Antonio Folletto (che ricorderete in Gomorra, nei panni di “‘o principe”) entra come un tornado nella vita apparentemente placida del cattedratico, facendone emergere (tutte sgradite) verità nascoste, dietro la patina di perfezione familiare e professionale. Enzo pensava di non avere nemici, ma solo amici: solo persone vicine amate e dalle quali era riamato. I figli, la moglie, l’ex marito della moglie, la madre (una Sandra Milo naturalissima nella parte dell’anziana capricciosa); i colleghi dell’ateneo, l’assistente universitario, il rettore. Tutti “amici” che si scoprono, nell’evolversi della storia, ben diversi: insidiosi approfittatori, voltagabbana, opportunisti. Nessuna sincerità intorno.

C’è da chiedersi se sia meglio un’esistenza tranquilla senza farsi troppe domande sui reali sentimenti di chi ci circonda, oppure avere il quadro vero della situazione, a costo di rendersi conto che occorre di molto sfrondare il numero delle persone da considerare degne della nostra dedizione.
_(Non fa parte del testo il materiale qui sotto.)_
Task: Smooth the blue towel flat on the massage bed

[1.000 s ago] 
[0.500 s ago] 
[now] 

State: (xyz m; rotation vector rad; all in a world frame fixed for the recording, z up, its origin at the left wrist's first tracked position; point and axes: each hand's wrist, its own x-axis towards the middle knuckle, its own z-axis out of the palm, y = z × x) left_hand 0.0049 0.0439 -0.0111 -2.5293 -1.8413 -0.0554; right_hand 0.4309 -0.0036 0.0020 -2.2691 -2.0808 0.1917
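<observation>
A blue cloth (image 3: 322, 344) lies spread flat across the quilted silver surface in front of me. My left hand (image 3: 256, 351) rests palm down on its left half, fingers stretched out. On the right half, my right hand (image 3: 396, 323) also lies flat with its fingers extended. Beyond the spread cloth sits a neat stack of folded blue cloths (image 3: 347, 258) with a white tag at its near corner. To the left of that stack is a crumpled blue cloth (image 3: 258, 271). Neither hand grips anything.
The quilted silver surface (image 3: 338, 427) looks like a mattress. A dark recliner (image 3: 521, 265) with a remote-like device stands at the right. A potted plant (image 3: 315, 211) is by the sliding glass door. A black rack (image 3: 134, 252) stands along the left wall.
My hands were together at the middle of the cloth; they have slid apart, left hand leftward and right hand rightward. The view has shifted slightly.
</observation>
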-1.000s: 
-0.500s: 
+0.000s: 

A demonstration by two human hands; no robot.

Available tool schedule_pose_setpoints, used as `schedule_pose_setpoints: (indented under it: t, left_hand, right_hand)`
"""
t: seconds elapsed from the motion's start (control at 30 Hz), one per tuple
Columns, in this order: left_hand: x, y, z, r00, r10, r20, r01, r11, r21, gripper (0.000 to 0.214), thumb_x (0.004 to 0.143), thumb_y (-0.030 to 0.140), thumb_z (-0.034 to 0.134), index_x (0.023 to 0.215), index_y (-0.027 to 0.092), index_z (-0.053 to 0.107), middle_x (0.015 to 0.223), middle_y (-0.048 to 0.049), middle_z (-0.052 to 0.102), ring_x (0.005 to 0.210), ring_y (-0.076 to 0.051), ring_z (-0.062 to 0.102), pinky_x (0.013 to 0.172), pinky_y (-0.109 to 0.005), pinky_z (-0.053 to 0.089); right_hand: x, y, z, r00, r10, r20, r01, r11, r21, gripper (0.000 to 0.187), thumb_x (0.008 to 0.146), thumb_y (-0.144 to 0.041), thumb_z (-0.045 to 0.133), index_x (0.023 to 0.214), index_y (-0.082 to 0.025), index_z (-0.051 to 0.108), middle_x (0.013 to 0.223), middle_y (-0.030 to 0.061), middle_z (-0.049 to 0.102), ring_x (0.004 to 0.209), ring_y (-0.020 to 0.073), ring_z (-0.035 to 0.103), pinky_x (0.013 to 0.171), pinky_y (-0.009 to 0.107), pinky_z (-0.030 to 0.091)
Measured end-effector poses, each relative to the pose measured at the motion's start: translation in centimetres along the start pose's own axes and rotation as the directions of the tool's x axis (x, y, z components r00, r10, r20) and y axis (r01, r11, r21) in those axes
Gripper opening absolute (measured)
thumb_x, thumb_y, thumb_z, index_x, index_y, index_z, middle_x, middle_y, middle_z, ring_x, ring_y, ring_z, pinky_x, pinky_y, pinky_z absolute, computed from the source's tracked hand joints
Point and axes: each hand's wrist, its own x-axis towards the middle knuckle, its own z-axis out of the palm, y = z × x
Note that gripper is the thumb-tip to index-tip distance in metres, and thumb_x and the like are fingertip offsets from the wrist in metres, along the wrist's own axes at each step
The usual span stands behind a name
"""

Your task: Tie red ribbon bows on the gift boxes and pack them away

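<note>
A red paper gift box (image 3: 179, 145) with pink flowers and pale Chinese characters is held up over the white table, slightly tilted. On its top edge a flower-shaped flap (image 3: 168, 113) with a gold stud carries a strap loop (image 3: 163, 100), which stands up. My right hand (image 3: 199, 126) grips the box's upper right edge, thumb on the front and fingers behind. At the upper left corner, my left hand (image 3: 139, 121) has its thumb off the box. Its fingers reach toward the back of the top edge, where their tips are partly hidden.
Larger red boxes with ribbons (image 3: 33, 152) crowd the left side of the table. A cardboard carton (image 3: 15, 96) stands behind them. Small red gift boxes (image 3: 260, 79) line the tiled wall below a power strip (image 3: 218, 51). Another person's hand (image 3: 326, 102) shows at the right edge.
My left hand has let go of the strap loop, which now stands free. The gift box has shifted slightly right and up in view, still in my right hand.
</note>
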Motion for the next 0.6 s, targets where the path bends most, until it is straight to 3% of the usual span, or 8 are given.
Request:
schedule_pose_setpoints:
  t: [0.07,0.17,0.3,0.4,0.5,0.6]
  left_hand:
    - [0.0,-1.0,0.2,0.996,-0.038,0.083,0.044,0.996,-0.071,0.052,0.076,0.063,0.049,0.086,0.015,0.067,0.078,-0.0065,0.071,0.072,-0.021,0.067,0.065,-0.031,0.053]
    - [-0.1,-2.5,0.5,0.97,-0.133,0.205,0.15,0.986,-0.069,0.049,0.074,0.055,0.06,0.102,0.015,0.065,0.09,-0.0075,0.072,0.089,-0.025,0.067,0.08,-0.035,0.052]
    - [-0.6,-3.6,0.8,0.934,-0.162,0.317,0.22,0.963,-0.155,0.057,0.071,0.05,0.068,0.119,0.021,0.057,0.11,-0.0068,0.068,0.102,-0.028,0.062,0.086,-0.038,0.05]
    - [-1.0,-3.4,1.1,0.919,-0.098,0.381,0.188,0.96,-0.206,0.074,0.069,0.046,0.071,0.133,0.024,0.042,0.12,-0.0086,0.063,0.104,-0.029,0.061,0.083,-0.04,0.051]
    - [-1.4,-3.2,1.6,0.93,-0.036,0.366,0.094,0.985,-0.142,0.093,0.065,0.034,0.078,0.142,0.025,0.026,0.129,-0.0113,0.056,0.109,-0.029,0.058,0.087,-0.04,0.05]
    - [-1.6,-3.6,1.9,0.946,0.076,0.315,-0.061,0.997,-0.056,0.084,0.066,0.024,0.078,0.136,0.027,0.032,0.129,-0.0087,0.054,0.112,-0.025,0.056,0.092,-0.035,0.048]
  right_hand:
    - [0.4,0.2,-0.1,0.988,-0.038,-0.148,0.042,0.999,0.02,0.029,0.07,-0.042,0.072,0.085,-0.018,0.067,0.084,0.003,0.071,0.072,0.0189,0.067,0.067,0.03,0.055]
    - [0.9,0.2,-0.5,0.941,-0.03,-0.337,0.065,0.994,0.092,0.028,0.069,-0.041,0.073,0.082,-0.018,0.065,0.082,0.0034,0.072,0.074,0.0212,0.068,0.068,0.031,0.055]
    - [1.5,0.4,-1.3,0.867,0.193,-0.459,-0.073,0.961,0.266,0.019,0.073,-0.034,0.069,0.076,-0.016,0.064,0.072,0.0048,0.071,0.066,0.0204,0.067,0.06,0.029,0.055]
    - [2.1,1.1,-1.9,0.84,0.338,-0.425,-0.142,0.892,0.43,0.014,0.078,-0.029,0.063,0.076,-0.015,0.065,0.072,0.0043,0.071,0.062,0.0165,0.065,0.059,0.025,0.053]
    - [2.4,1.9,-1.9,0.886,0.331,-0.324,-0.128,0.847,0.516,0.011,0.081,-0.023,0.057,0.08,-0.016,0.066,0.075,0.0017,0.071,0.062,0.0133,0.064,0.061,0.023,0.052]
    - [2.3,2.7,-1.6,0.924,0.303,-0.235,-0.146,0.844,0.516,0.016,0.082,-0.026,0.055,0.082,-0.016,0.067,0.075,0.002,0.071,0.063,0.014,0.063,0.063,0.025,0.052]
Il film è girato (ancora una volta, come molti, ultimamente) in Puglia, Trani e Bari, masserie, Petruzzelli e mare Adriatico. Un bellissimo sfondo, per due ottimi interpreti (Abatantuono e Folletto) che insieme e nelle rispettive, antitetiche, parti sono impeccabili. Peccato per l’ultima parte della narrazione che, per una scelta incomprensibile per me, devia da un registro fino a quel momento coerente e limpido nel seguire un’idea narrativa davvero originale ed un po’ noir.

3 ciak 🎬🎬🎬 guadagnati soprattutto dagli attori.